• Task directions: The answer must be a single number: how many lines of the entries below include "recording".

[Entries taken from a collection]
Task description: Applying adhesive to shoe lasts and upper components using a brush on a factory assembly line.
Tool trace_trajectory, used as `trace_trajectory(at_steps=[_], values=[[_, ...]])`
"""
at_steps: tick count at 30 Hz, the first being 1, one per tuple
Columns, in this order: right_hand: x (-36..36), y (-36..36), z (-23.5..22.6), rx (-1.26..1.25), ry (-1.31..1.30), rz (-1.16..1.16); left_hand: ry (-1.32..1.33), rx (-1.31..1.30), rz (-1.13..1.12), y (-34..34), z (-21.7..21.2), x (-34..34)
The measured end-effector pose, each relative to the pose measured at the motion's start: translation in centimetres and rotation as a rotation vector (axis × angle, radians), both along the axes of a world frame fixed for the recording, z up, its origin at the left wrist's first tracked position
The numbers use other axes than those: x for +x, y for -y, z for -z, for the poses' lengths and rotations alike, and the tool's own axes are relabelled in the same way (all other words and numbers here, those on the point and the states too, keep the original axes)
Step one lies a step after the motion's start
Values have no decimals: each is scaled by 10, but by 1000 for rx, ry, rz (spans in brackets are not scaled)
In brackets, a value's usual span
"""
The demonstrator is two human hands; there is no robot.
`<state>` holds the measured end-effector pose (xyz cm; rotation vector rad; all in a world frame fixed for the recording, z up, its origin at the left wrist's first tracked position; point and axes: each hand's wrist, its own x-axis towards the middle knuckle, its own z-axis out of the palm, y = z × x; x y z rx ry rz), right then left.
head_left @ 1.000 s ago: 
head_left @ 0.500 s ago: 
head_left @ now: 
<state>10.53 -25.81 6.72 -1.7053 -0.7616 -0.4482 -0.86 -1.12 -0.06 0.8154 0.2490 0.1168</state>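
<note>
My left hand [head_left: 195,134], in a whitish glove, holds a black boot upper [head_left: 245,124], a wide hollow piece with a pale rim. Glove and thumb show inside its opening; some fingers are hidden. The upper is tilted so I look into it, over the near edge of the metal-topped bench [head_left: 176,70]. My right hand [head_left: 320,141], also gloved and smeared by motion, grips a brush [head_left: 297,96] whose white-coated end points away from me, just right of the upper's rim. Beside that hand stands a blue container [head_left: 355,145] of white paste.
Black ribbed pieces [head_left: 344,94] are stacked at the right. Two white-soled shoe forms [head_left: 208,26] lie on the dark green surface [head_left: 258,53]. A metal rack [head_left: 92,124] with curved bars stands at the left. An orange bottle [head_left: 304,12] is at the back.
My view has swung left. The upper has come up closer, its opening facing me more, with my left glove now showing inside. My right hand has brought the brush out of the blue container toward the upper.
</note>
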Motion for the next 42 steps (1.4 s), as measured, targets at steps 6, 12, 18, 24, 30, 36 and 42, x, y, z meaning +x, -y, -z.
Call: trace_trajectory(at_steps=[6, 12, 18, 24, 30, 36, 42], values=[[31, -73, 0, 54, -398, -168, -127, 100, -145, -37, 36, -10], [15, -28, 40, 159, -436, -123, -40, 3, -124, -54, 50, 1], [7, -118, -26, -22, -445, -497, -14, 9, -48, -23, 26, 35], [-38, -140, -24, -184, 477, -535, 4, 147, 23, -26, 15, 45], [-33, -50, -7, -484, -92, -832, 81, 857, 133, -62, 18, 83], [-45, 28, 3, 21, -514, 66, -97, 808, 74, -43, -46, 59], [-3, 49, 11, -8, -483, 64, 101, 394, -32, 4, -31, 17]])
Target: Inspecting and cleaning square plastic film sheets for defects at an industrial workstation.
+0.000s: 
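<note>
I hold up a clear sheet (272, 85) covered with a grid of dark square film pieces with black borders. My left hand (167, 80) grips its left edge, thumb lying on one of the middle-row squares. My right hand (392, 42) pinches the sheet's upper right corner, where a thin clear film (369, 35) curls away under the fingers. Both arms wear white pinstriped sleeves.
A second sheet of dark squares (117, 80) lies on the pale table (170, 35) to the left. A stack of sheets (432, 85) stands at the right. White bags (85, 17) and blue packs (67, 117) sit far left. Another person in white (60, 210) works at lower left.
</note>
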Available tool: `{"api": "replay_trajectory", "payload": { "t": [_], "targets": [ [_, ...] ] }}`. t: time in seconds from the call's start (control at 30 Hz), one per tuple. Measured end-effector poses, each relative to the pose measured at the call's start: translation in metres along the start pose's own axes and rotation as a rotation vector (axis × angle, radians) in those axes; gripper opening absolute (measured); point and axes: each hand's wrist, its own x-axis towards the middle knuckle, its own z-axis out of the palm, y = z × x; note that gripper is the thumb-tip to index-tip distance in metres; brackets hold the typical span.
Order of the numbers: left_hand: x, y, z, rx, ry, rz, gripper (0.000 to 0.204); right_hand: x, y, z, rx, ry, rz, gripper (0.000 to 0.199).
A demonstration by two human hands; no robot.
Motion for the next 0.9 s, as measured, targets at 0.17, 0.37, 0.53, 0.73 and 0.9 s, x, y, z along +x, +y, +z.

• Task solution: 2